Bowstreet’s product is interesting because it’s a perfect illustration of how challenging it can be to deal with complex systems. At its core, Bowstreet’s Portlet Factory uses parametric technology to help organizations develop highly-customizable portlets that can be dynamically reconfigured to support multiple channels, geographies, locales, or any other dimension that makes sense to a business analyst. Nevertheless, abstracting such complexity away from the code comes at a cost and Bowstreet’s tool turned out to be fairly complex to use, requiring specific skillsets that go beyond what your average business analyst can handle.

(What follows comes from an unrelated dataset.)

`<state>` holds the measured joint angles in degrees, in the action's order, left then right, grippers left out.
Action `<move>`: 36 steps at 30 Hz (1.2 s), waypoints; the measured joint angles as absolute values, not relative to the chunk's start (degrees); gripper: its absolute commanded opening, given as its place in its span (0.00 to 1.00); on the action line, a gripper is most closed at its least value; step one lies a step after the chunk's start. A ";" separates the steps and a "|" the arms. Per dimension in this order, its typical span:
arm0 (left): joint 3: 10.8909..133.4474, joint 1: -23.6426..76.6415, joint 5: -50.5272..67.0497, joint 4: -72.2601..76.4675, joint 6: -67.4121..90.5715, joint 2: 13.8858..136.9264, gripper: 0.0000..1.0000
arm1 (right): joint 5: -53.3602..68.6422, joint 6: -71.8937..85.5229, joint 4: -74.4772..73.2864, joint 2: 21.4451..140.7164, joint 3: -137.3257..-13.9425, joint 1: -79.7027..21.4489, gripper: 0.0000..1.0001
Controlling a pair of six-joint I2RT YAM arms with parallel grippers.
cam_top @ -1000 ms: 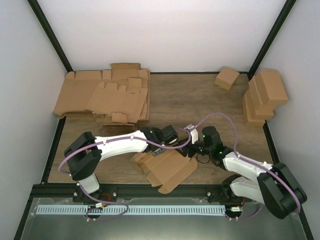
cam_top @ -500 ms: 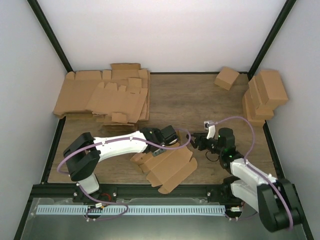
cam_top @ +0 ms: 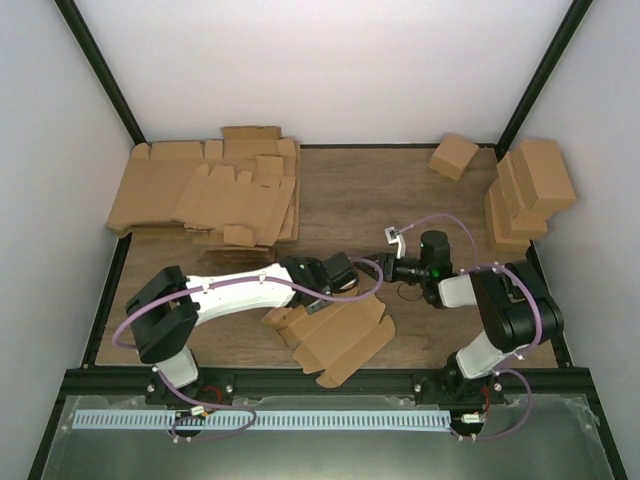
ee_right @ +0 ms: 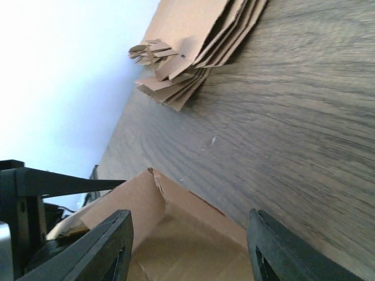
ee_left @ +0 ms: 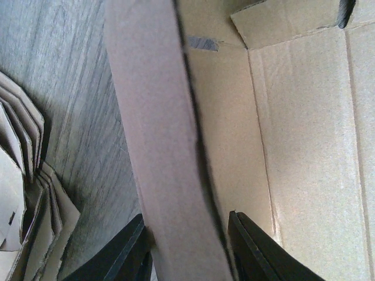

There lies the challenge in building tools that can extract business logic out of the application’s code and expose it to business analysts. Expose too little and the gap between business and IT remains. Expose too much and business analysts get pushed out of the picture.

Business rule engine vendors have dealt with this challenge over the years either by specializing their tools to certain verticals and targetting the most technically-oriented business analysts, or by decoupling rules from their parameters and providing simpler tools that allow business analysts to change the parameters of a rule without changing the rule itself.

Today, BPM vendors are going through the same learning process, but because a BPMS deals with so many more dimensions — flows, services, schemas, rules, user interfaces — this learning process is an order of magnitude steeper. This is why notations such as BPMN must be complemented with other diagrams in order to support complete enterprise modeling (organization modeling comes to mind), BPEL must be extended in order to support human workflow (BPEL4People) and BPDM must be developed in order to connect the two in an unambiguous manner. A lot of work remains to be done…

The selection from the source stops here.